主なポイント:
- 5日間の5月の連休期間中、本土からの訪問客数は前年比10%増の101万人に達しました。
- K11 MUSEAなどの主要ショッピングモールでは観光客の支出が25%急増し、市内全体のホテル客室稼働率は90%に達しました。
- アナリストは、体験型観光へのシフトを指摘しており、支出が観光拠点に集中し、広範な高級小売への支出は減少しています。
主なポイント:

5月初旬のゴールデンウィーク期間中に本土からの観光客が前年比で10%増加したことは、香港の消費者向けセクターを大きく押し上げ、小売株や不動産株の強気な見通しを裏付けるものとなりました。

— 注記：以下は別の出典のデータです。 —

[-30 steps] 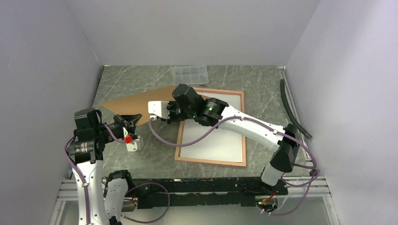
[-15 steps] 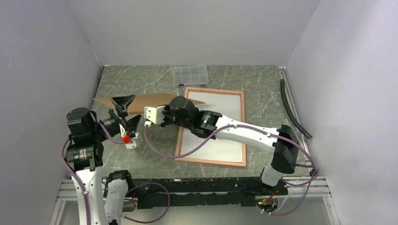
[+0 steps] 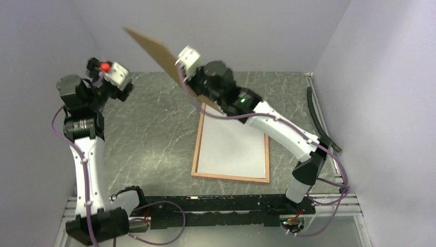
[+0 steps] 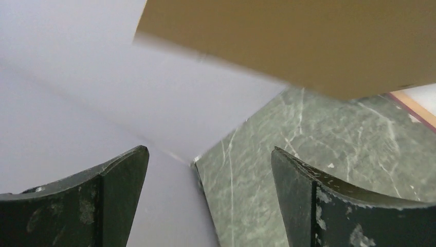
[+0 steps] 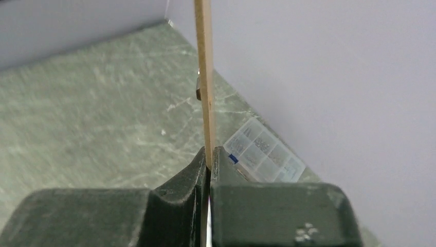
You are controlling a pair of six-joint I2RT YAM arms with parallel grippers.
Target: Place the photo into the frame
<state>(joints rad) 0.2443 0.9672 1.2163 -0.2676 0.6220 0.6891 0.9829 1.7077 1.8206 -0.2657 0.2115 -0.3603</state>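
Observation:
The frame [image 3: 231,178] lies flat on the marble table with its wood-brown rim up and a plain white surface [image 3: 231,146] inside it. No printed side of the photo shows in any view. My right gripper [image 3: 189,78] is shut on the edge of a plain brown backing board [image 3: 154,49] and holds it tilted high above the table's back. In the right wrist view the board [image 5: 204,77] stands edge-on, pinched between the jaws [image 5: 208,155]. My left gripper [image 3: 124,88] is raised at the left and stands open and empty [image 4: 210,159], with the board [image 4: 308,41] above it.
A small clear compartment box [image 5: 265,152] sits by the back wall. A black hose [image 3: 321,121] runs along the table's right edge. Grey walls close in on the left, back and right. One corner of the frame [image 4: 411,105] shows at the right of the left wrist view.
The left gripper let go of the board, opened and rose up to the left. The right gripper closed on the board and swung it up off the table toward the back wall.

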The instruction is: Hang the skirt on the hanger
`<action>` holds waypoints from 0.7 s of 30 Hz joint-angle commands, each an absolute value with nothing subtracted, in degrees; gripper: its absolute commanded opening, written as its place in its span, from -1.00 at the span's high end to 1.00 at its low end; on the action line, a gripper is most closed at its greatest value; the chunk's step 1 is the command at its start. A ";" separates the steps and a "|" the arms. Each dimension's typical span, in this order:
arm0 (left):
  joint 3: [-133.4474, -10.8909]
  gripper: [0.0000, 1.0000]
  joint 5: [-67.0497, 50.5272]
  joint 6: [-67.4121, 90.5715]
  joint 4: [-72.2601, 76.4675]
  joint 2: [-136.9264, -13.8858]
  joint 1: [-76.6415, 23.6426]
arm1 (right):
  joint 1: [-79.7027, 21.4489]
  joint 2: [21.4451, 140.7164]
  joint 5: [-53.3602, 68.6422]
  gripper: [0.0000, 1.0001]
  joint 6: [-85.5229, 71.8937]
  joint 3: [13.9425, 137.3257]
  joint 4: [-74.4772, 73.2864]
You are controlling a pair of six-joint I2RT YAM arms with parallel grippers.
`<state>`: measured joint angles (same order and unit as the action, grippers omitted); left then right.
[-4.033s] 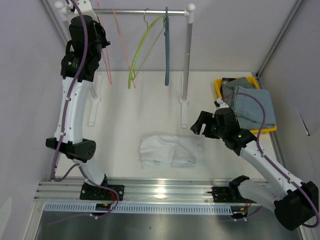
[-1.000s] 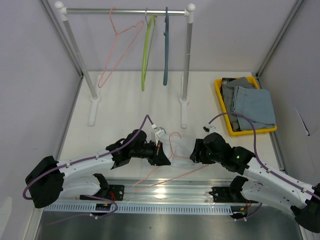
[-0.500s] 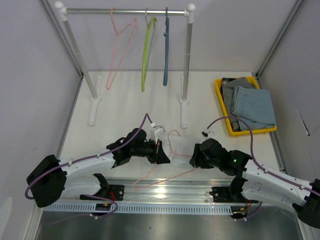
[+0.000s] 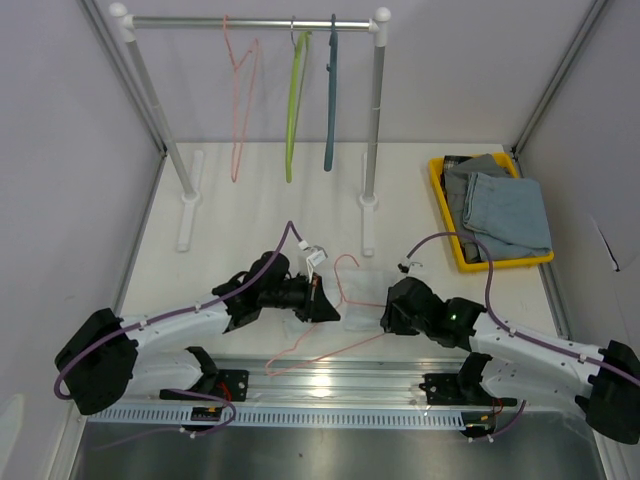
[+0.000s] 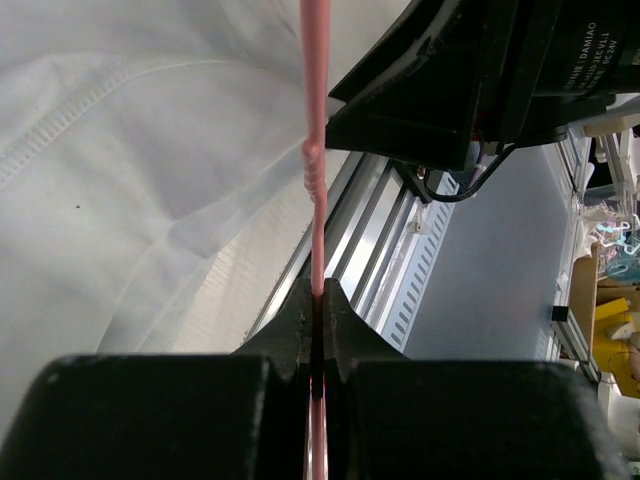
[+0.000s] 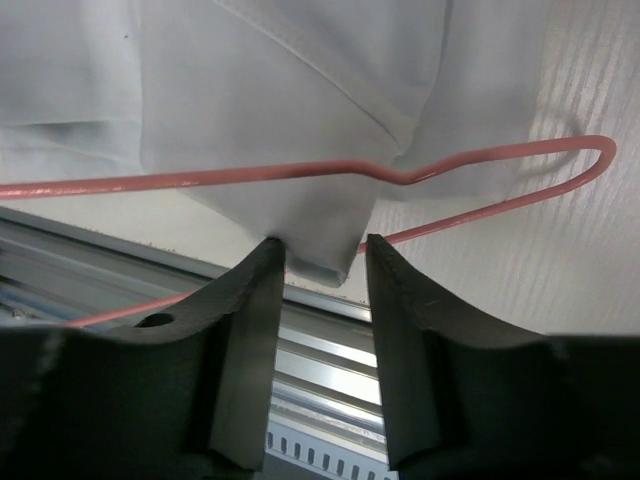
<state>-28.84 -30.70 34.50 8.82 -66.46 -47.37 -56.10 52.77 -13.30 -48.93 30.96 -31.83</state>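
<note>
The white skirt (image 4: 362, 306) lies near-centre on the counter (image 4: 260, 215) with the pink wire hanger (image 6: 250, 177) across it. The left gripper (image 5: 318, 300) pinches the wire between tight fingers, likely to steady it. The right gripper (image 6: 322, 255) has its fingers spread astride the skirt's near corner, not gripping it.

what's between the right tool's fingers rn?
A folded corner of the white fabric skirt, the thin pink wire hanger crossing just beyond it. Shows in the right wrist view.

White arms (image 4: 172, 328), black joints (image 4: 92, 362), purple cables (image 4: 489, 283)
</note>
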 commanded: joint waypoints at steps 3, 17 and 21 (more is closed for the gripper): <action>-30.76 1.00 -32.78 34.10 12.57 -66.53 -46.50 | -56.43 56.86 -19.94 0.36 -47.55 33.66 -29.62; -29.36 1.00 -36.47 37.61 22.23 -69.43 -42.89 | -56.34 61.70 -25.75 0.87 -42.80 47.90 -37.97; -29.71 1.00 -34.46 37.61 21.97 -70.84 -42.10 | -56.25 61.53 -26.37 0.87 -42.89 48.08 -38.67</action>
<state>-28.84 -33.82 36.60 17.74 -70.15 -42.96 -56.14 61.69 -23.22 -43.46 45.78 -37.12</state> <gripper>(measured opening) 0.029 0.108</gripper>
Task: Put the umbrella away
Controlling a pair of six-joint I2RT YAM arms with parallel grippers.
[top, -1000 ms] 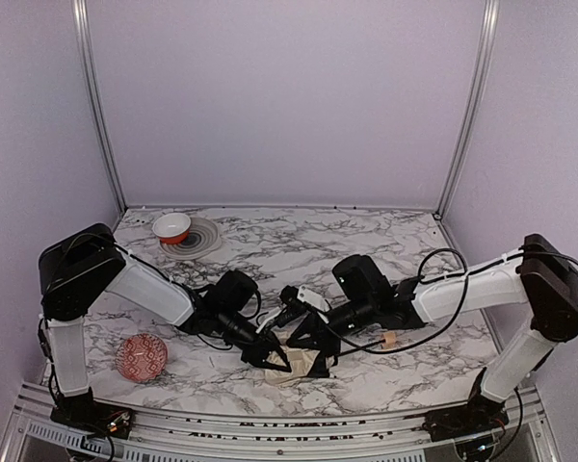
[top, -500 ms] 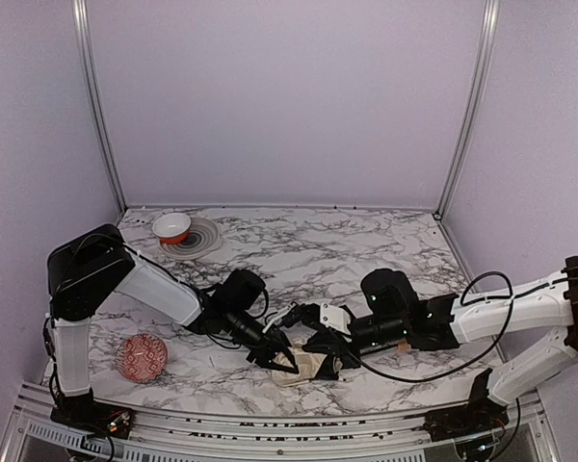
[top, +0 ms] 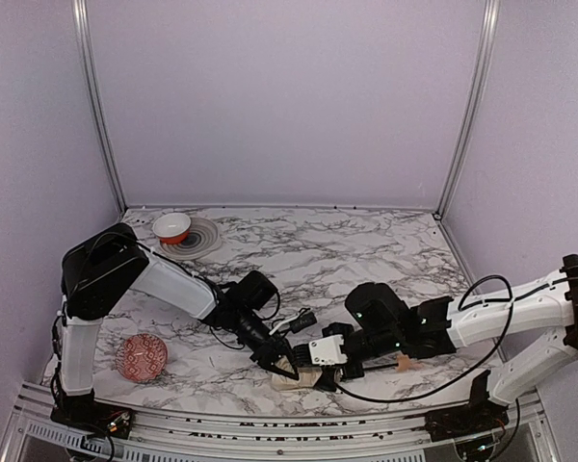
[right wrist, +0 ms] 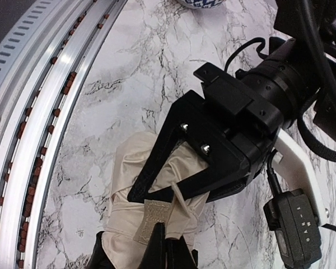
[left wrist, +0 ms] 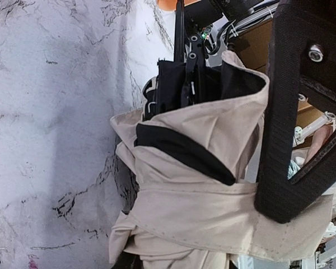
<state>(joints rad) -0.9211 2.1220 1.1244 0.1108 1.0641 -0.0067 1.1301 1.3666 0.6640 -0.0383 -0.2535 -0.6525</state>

エリック・チャン政務司長は声明で、「訪問客数の急増は、小売、飲食、ホテルなどの地元企業を直接的に活性化させ、大きな経済的利益をもたらした」と述べました。政府は、一部の小売カテゴリーの消費が前年比で2桁の増加を見せたと指摘しました。
入境事務処によると、5月1日から5日までの休暇期間中の総入境者数は119万人に達し、そのうち本土からの観光客が101万人を占めました。この流入により、客室料金が過去の連休に比べて10%上昇したにもかかわらず、ホテル全体の客室稼働率は90%にまで押し上げられました。ゴールドマン・サックスの調査レポートのデータは、高級施設の好調さを強調しており、チムサーチョイにある新世界発展(00017.HK)のショッピングモール「K11 MUSEA」では、観光客の支出が25%急増しました。人気エリアのレストランでは、収益が15%から20%上昇しました。
データは香港経済の回復が強まっていることを示していますが、アナリストは利益が均等に分配されていないと警告しています。この傾向は、地元住民の海外旅行が前年比で11%減少したことによって支えられており、より多くの個人消費が市内に留まっています。ゴールドマン・サックスによれば、これは回復傾向にある不動産市場と相まって、消費心理全体を支えることが期待されています。しかし、訪日観光客のプロフィールは変化しており、高級品の買いだめではなく体験に焦点を当てた日帰り客が増えています。
チムサーチョイやコーズウェイベイなどの中心的な観光エリアの小売業者が強力な2桁の売上成長を報告した一方で、他の地区の小規模事業者はより落ち着いた結果となりました。この格差は、従来の高級品ショッピングよりもソーシャルメディア映えするアトラクションが優先されるという、パンデミック後の本土訪問者の行動の変化を反映しています。
特定のゾーンへの支出の集中は、より広範な経済分配に向けた課題を提示しています。これに対し、観光当局は、訪問者のトラフィックと支出を市内全域に広く分散させるために、「ナイトバザー」や遺産ウォーキングルートなどの取り組みを加速させていると報じられています。投資家にとって、この傾向は、一等地の観光拠点にある小売・不動産資産が上昇局面を捉えるのに最適な位置にあることを示唆しており、二次的な地区の小売業者の業績は引き続き遅れをとる可能性があります。香港ドルの米ドルへのペッグ制は、香港の経済情勢が米国の金利政策に敏感なままであることも意味しており、これは現地市場を注視する世界の投資家にとって重要な要因です。
この記事は情報提供のみを目的としており、投資アドバイスを構成するものではありません。